■ Task objective: Starting at the line below that contains "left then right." and ending at the line that contains "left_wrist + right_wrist", retype each line exactly as it stands, but omit the pictures.
(Data excerpt Opens)
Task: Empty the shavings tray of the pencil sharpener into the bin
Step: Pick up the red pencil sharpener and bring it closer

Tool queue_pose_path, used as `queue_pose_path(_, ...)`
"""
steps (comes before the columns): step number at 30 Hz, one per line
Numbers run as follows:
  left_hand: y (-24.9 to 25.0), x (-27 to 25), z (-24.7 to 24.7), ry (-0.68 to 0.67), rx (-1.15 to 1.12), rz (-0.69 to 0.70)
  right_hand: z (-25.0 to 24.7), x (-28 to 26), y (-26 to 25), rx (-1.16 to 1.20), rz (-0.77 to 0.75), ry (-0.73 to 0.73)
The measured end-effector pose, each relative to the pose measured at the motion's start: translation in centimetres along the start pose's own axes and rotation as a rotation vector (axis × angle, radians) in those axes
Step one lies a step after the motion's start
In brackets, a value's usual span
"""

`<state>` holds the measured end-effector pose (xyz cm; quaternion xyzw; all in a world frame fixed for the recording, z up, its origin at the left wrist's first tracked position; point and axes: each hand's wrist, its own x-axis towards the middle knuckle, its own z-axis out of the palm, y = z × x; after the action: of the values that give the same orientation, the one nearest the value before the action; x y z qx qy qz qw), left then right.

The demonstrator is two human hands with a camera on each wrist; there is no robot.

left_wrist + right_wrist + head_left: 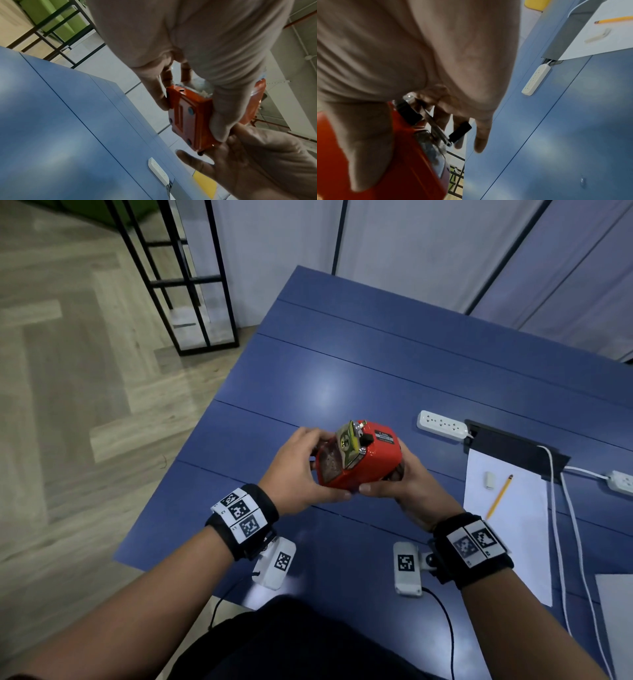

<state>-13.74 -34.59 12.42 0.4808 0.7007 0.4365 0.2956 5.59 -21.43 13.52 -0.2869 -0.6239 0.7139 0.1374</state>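
Both hands hold a red pencil sharpener [371,465] in the air above the blue table [342,378]. Its clear shavings tray [328,466], with brown shavings inside, sits in the body and faces left. My left hand [301,474] grips that tray end, thumb along the near lower edge and fingers on the far side. My right hand [404,482] grips the crank end, thumb under the near edge. The left wrist view shows the sharpener's underside [187,116]. The black crank handle [460,131] shows beside my right fingers [481,139]. No bin is in view.
On the table to the right lie a white power strip [442,424], white cables [561,508], and a paper sheet [513,535] with a yellow pencil [500,496] and an eraser [490,480]. A black metal frame [185,289] stands on the wooden floor beyond the table's left edge.
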Motion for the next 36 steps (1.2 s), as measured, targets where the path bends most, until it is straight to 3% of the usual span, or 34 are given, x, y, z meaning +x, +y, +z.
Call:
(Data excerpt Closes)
■ Result:
`<state>` holds the measured end-effector pose (xyz cm; quaternion xyzw; all in a world frame fixed for the recording, z up, its origin at the left wrist's first tracked position; point and axes: each hand's wrist, its own x-axis towards the middle knuckle, its own z-axis out of the palm, y = z × x; after the action: of the values that give the same orientation, the one nearest the value before the action; x y z qx qy qz qw), left then right.

The demonstrator is two human hands with a camera on each wrist; there is no robot.

left_wrist + right_wrist + head_left: 

No more is needed for this answer.